The Village

Piddletrenthide


On her marriage to Ethelred (The Unready) in the year 1002, Emma, the daughter of the Duke of Normandy, received land in the village of Piddletrenthide, in the valley of the River Piddle. From her Norman French connection and the area’s assessment in the Domesday Book comes the village name: piddle a stream of clear water; trent for 30; hide a measure of land. When Ethelred died, Emma promptly married King Canute and handed Piddletrenthide over to the Benedictine monastery at Winchester, which held it until the dissolution of the monasteries in the sixteenth century. It then passed into the ownership of Winchester College until the 1950s.

Piddletrenthide is a very long village and, in Saxon times, was divided into three tithings, each with its own mill. The church and manor house area is the upper tithing, another group of cottages form the middle, and the third includes the hamlet of White Lackington.

Piddletrenthide has one of the finest village churches in Dorset with a splendid 15th century tower and gruesome gargoyles under its battlements. The south doorway is Norman, so are the piers of the chancel arch. The colouring of the church exterior is one of its charms. The grey, yellow and browns in the walls contrast with the distant green of the downs.

Thomas Hardy, as an architect’s assistant, worked on the church and may have taken the name for the novel Tess of the D’Urbervilles from the graves of the Dumberfield family in the churchyard.

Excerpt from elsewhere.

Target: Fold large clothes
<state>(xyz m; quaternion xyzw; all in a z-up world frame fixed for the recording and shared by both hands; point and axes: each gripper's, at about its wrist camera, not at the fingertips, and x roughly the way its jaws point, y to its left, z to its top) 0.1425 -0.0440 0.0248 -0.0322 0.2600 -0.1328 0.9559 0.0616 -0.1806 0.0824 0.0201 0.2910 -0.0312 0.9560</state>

In 1959 Ogden Nash, the American poet and humorist, was inspired by an advert in Country Life to write a poem for The New Yorker which begins:

Had I the shillings, pounds and pence,

I’d pull up stakes and hie me hence;

I’d buy that small mixed farm in Dorset

Which has an inglenook and faucet

Kiddles Farm,

Piddletrenthide,

In the valley of the River Piddle.

Piddletrenthide recently featured in the book Burning Bright by Tracy Chevalier (most famous as the author of the book of the film Girl With A Pearl Earring):

“......Piddletrenthide was a long, narrow village, with far more than the thirty houses it had been originally named for stretched out along the Piddle for over a mile. The Crown was on the edge, just before the village became Piddlehinton. Jem was out of breath by the time he reached the pub. Once he got his breath back he asked around, but no one had seen Maggie. He knew, however, that a stranger could not get far in the valley without people noting them. At the New Inn Jem spoke to some children hanging about, who said Maggie had passed them half an hour earlier. Farther on an old man confirmed he'd seen her by the church. Jem ran on in the gathering dusk.......”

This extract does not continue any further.